• [DESCRIPTION OF THE TASK]:
Set the listing down again in full, word for word, with the pictures left out.

:: RECORDED INFORMATION

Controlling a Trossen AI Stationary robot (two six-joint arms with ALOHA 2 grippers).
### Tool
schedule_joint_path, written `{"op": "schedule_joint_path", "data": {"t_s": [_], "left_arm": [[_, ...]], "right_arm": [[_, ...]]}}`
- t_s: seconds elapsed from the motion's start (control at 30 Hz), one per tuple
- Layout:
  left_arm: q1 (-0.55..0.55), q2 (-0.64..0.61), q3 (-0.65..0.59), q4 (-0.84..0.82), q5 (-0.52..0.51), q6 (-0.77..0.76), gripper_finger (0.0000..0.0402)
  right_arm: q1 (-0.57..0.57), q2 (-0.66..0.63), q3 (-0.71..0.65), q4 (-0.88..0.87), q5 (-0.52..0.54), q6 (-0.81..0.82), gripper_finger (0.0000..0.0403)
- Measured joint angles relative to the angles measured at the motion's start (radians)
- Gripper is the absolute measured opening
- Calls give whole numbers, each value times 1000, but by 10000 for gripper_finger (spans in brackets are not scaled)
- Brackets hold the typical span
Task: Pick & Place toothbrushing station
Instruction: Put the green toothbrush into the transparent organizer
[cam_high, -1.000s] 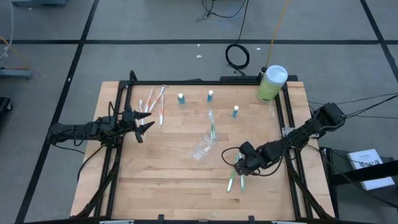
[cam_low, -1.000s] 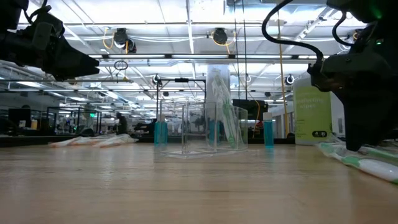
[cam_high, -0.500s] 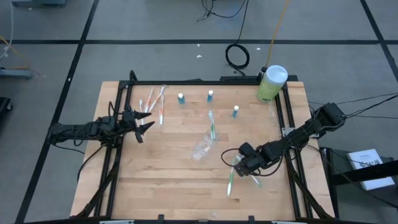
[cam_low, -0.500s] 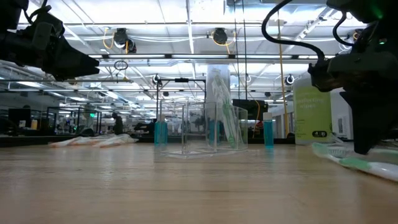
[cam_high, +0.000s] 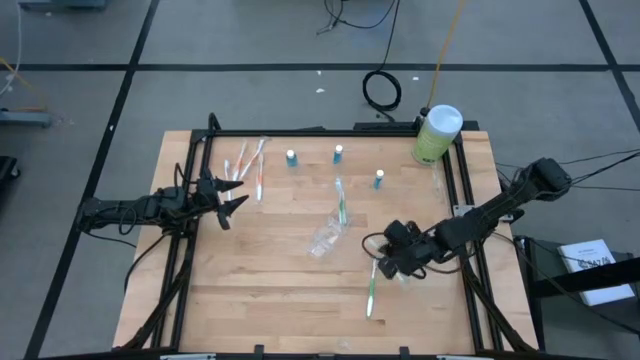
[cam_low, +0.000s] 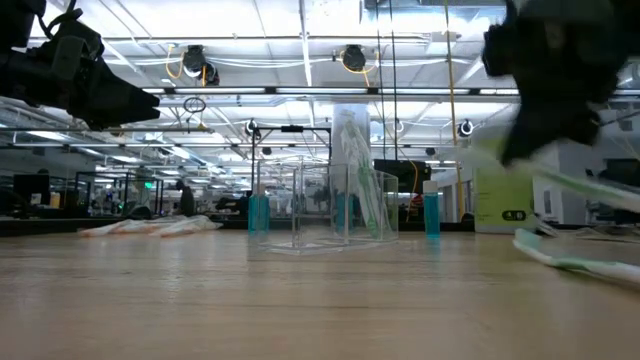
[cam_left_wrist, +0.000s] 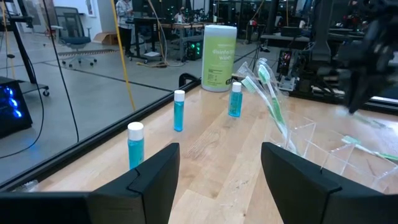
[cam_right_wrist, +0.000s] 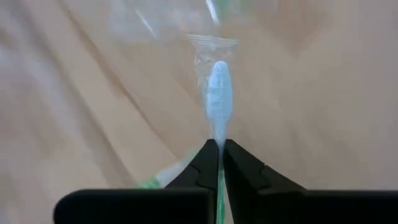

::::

• [WRITTEN ANSWER]:
Controlling a Trossen AI Stationary robot (two six-joint arms with ALOHA 2 grippers).
### Tool
schedule_joint_path, written `{"op": "schedule_joint_path", "data": {"t_s": [_], "left_arm": [[_, ...]], "right_arm": [[_, ...]]}}`
- t_s: seconds elapsed from the motion's start (control at 30 Hz), one per tuple
- Layout:
  left_arm: q1 (-0.55..0.55), q2 (-0.64..0.61), q3 (-0.65..0.59), q4 (-0.84..0.82), q5 (-0.52..0.51), q6 (-0.77..0.76), gripper_finger (0.0000..0.0402)
  right_arm: q1 (-0.57..0.57), q2 (-0.66..0.63), q3 (-0.71..0.65), q4 (-0.88..0.87), q5 (-0.52..0.54), q6 (-0.81..0.82), gripper_finger (0.0000..0.0403)
- Measured joint angles relative to the angles measured at the motion's start (radians)
- Gripper is the absolute measured opening
- Calls give whole numbers, each value times 1000, but by 10000 for gripper_finger (spans in brackets are not scaled)
- Brackets hold the typical span
Task: Pick & Place toothbrushing station
Instruction: Put the green toothbrush into the transparent organizer
[cam_high, -1.000s] 
[cam_low, -1.000s] 
[cam_high, -0.500s] 
[cam_low, -0.500s] 
[cam_high, +0.000s] 
[cam_low, +0.000s] 
[cam_left_wrist, +0.000s] 
[cam_right_wrist, +0.000s] 

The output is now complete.